TASK STATEMENT: Produce the tally of lines in the material below that hold "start", without anything else.

DATA FOR PROCESSING:
****************
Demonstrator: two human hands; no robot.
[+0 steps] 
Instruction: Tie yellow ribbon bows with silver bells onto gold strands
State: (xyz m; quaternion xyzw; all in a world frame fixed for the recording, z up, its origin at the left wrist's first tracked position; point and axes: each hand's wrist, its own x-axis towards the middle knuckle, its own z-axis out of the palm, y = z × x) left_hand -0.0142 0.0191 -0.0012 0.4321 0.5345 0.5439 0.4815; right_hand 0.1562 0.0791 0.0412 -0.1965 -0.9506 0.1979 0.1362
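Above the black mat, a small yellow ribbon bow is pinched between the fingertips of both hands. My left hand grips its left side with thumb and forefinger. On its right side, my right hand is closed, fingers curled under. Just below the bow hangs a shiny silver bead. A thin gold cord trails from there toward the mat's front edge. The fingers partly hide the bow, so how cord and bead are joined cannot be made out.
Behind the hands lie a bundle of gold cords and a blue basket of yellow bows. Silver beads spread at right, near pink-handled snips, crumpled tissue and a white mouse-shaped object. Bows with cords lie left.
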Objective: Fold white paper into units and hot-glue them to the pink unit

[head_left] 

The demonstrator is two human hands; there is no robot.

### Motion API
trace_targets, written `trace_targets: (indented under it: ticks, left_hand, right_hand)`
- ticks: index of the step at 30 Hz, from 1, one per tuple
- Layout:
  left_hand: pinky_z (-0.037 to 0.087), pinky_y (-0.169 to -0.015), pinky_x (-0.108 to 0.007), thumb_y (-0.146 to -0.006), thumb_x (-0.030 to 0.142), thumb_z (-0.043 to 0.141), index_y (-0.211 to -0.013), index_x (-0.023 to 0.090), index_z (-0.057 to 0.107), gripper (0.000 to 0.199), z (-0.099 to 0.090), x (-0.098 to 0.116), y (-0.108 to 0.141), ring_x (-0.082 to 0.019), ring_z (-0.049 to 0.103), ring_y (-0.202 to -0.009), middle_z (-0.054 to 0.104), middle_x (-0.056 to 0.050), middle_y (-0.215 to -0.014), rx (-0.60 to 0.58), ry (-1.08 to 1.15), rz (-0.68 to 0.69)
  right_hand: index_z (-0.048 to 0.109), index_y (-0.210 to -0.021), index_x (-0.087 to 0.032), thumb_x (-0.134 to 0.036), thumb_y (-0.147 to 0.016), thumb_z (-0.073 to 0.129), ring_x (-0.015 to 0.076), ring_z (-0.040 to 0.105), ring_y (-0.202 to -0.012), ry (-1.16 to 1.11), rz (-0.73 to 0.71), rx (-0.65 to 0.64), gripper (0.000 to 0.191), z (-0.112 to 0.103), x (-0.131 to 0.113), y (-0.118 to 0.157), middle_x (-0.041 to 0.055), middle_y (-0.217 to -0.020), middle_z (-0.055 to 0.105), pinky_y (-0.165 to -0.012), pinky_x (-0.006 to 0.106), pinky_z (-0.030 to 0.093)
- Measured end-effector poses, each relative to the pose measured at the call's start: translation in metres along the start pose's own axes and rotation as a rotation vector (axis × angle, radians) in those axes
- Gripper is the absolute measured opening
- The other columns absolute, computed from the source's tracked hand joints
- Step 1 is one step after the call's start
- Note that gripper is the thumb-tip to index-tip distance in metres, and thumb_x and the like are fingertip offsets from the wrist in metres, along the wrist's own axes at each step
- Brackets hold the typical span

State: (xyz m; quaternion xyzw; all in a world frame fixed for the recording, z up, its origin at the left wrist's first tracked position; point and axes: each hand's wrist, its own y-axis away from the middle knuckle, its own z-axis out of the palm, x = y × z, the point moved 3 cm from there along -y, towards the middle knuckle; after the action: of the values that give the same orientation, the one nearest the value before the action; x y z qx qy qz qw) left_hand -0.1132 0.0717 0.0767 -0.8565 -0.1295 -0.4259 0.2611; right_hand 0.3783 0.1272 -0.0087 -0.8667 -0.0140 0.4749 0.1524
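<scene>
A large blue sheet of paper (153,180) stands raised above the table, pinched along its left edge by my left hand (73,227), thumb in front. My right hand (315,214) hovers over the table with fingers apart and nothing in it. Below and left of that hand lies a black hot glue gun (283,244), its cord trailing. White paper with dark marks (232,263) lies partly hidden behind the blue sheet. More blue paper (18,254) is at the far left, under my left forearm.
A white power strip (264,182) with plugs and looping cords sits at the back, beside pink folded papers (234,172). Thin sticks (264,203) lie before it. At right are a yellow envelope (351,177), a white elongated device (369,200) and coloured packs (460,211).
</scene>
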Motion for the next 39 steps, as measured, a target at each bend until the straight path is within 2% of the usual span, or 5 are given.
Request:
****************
SOLVED EXERCISE: 2